Go through the data line by line. Copy each one holding the string "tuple".
^^^^
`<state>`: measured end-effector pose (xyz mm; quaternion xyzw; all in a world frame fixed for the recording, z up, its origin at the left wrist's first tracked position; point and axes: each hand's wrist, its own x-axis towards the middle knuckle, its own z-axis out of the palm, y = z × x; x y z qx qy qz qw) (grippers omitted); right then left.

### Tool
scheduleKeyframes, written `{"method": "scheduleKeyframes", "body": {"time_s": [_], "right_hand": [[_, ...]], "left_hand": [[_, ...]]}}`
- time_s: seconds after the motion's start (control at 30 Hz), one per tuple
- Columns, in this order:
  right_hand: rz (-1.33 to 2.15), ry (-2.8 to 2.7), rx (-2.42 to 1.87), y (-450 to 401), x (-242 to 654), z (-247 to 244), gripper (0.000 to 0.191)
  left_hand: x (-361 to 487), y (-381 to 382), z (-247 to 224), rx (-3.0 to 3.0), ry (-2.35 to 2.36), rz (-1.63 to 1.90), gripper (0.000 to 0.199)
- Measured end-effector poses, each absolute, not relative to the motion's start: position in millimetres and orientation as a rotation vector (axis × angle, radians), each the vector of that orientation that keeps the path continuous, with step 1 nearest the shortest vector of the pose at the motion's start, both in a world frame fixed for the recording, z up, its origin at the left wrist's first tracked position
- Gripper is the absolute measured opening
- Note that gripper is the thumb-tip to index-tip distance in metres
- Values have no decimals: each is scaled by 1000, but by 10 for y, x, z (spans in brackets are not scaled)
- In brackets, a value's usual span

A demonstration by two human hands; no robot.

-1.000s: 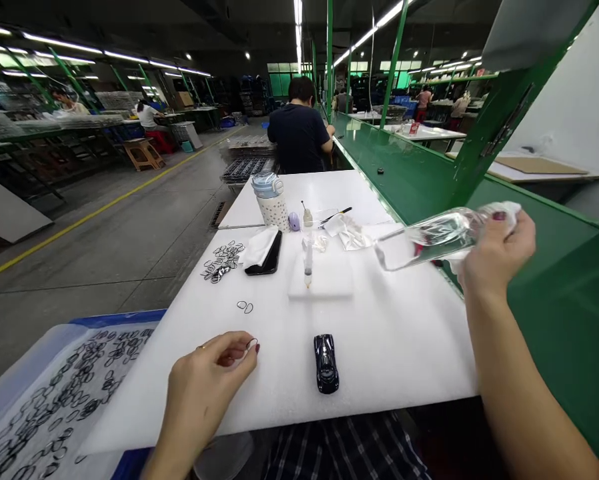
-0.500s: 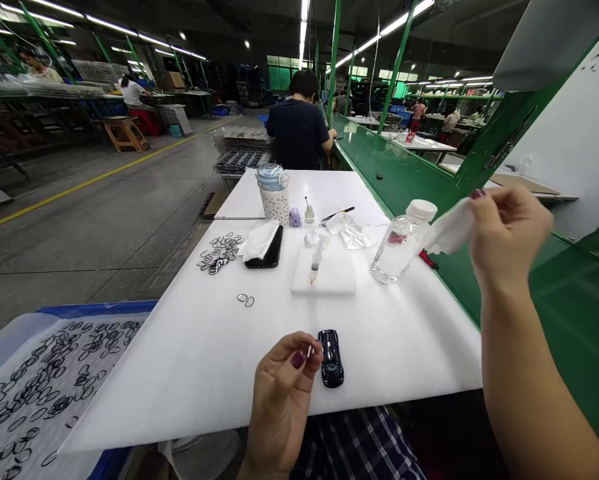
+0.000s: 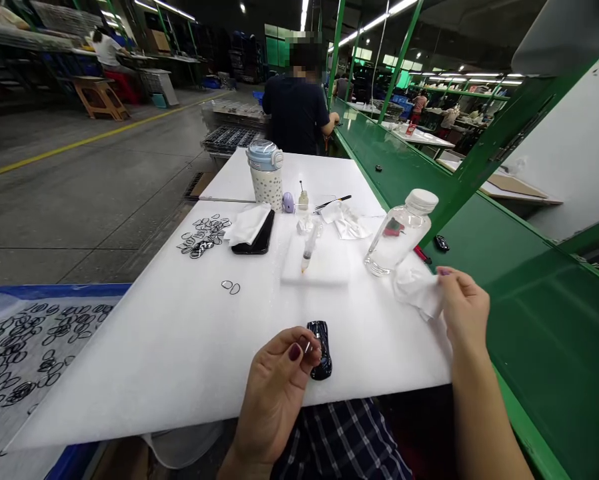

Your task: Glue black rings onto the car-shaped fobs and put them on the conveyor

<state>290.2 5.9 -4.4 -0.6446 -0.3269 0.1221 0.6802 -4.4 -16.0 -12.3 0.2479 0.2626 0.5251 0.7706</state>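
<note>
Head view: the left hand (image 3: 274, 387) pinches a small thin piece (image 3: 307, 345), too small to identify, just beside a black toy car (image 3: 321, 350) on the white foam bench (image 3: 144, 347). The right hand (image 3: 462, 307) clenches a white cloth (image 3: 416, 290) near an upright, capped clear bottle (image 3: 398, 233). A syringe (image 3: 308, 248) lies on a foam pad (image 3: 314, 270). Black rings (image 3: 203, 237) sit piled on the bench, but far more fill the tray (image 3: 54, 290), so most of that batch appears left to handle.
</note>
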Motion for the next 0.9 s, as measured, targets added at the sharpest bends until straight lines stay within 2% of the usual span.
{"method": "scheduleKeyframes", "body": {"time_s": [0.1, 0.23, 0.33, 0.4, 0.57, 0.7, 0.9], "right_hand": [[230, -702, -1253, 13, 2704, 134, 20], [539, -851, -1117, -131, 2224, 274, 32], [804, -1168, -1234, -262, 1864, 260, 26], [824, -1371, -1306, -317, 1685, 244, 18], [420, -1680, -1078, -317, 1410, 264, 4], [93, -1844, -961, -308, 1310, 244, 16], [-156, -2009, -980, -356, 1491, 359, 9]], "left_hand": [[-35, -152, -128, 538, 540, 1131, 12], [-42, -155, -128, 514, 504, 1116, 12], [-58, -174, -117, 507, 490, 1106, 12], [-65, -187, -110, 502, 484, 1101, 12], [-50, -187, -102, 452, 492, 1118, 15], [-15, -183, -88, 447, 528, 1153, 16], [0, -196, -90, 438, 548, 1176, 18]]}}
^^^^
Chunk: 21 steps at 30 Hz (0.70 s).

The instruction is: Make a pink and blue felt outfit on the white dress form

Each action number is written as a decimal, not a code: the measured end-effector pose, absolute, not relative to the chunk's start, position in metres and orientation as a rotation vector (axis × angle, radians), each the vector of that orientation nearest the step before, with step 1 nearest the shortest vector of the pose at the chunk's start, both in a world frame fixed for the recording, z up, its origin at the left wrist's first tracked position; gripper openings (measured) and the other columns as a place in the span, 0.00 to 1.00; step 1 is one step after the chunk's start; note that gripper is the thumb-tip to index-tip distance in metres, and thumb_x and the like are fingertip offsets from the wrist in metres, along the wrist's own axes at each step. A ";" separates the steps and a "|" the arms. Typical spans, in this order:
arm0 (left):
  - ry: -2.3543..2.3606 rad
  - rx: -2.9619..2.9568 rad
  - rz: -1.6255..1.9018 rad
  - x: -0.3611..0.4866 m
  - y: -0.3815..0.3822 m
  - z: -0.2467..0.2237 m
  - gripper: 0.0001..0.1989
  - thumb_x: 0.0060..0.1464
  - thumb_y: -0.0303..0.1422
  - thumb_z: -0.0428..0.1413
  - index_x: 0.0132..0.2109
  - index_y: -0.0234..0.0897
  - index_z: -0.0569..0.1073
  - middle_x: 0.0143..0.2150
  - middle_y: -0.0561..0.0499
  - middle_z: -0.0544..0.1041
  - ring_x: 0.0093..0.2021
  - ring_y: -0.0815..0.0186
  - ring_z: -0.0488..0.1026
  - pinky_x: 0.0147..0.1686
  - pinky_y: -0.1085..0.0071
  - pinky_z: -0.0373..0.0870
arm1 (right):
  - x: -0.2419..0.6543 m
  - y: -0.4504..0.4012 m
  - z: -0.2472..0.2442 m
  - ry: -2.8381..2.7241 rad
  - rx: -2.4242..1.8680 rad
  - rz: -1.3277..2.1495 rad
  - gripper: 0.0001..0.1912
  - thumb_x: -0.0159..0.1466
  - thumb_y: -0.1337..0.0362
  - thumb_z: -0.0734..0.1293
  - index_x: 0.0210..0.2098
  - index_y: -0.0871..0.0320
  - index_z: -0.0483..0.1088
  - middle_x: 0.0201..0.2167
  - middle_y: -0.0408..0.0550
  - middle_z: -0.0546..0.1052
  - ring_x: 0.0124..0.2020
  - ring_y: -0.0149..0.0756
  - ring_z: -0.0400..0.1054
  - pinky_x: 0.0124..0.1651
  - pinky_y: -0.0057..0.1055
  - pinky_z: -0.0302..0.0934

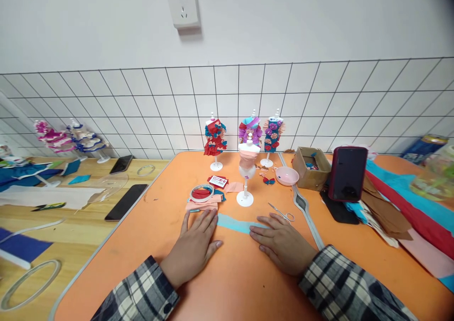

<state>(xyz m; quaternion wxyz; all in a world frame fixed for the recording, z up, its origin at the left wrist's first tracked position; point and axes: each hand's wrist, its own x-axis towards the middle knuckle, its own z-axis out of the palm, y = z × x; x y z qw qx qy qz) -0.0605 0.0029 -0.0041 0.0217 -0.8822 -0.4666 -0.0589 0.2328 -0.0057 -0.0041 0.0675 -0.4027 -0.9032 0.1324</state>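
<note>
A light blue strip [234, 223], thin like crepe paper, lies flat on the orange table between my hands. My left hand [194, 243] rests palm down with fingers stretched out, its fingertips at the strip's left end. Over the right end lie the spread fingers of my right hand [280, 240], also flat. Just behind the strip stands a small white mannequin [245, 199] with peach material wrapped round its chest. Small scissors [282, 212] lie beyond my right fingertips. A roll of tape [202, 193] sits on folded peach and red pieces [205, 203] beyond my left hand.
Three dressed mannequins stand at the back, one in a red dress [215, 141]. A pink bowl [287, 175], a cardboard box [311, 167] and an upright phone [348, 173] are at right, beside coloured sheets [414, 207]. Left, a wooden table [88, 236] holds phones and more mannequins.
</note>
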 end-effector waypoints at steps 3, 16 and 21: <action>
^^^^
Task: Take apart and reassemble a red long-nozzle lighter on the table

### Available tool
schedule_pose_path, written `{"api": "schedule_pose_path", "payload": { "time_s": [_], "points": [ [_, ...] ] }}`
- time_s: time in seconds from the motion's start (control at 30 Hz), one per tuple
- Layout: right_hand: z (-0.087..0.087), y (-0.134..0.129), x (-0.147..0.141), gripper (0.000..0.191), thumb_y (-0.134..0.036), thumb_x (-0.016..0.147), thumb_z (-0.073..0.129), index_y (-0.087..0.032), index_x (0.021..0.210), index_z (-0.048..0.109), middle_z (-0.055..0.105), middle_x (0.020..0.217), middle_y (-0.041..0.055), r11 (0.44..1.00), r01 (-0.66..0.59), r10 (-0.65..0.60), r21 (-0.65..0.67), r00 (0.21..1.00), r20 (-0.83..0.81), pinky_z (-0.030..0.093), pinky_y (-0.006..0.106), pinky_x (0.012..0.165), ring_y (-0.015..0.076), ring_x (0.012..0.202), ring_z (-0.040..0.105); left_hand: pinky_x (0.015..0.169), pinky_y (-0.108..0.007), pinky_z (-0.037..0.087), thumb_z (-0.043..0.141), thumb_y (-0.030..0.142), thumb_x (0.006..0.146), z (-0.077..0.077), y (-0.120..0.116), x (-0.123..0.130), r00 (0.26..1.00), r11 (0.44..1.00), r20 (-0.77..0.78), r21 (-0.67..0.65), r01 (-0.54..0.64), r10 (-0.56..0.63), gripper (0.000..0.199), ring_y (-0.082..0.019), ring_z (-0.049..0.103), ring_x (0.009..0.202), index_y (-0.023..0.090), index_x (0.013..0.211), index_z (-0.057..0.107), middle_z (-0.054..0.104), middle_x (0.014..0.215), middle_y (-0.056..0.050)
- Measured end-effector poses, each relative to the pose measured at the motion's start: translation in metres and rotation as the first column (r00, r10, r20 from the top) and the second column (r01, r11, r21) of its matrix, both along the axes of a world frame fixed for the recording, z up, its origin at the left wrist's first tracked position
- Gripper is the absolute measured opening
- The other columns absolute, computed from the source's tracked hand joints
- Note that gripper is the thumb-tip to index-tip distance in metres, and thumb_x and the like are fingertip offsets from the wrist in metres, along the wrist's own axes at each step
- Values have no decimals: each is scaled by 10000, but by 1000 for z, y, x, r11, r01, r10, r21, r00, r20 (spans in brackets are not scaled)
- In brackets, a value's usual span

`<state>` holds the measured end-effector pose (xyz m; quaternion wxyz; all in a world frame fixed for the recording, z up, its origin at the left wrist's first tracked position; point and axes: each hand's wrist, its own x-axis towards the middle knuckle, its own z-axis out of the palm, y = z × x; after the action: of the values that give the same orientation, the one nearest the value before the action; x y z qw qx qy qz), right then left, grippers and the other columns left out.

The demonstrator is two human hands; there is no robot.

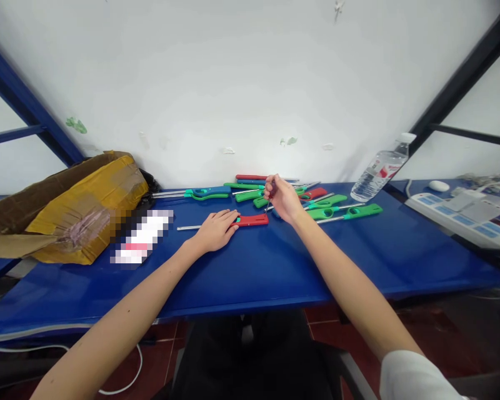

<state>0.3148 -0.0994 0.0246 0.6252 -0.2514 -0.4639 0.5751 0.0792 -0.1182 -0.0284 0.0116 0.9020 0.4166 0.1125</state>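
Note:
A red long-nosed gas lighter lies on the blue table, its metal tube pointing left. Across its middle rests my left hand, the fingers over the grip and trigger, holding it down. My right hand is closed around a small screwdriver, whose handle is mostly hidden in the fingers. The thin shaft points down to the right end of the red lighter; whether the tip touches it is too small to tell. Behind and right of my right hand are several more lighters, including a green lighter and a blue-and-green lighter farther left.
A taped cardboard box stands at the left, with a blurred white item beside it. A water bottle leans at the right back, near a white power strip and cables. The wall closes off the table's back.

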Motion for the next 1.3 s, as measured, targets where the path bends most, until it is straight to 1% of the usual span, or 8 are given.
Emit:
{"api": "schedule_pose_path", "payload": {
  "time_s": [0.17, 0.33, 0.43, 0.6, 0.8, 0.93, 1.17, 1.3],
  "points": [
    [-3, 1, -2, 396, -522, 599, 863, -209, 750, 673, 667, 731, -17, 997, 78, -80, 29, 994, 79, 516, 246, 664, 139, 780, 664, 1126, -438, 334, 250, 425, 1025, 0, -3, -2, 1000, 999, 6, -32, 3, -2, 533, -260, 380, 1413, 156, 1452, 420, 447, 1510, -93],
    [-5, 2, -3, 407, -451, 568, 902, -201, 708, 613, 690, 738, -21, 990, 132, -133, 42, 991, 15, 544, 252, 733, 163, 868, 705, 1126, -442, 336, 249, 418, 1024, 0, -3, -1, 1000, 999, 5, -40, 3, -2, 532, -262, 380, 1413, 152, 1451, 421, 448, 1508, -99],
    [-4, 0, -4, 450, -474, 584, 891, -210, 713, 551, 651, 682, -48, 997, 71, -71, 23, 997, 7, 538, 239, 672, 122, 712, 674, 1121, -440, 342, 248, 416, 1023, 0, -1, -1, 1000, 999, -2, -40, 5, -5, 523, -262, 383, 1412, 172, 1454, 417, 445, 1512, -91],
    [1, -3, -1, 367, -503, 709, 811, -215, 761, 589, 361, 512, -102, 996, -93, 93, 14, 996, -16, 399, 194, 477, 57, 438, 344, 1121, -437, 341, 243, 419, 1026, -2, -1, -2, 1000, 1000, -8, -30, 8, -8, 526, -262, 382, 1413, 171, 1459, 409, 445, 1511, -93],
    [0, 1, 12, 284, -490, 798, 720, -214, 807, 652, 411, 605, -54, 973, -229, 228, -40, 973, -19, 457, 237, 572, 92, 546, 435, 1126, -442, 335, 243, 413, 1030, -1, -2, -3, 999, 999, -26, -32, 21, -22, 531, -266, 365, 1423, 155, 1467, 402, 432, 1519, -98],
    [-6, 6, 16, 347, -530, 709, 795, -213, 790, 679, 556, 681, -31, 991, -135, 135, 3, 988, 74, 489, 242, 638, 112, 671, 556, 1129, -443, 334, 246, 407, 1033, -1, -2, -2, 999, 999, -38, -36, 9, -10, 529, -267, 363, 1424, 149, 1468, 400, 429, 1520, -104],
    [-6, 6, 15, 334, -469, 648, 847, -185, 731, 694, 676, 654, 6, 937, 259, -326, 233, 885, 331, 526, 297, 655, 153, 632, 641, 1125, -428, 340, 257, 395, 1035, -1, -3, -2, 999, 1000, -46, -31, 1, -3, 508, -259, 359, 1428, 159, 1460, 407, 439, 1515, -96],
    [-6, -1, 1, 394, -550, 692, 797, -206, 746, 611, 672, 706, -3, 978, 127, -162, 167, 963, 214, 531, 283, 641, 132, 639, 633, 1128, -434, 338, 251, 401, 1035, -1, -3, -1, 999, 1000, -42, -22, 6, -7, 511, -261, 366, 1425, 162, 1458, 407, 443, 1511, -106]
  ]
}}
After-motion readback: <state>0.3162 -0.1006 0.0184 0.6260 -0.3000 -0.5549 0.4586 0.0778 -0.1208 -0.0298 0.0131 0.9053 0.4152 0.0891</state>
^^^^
## Your solution
- time_s: seconds after the motion's start (control at 30 Hz), one per tuple
- time_s: time in seconds from the motion's start (control at 30 Hz), one per tuple

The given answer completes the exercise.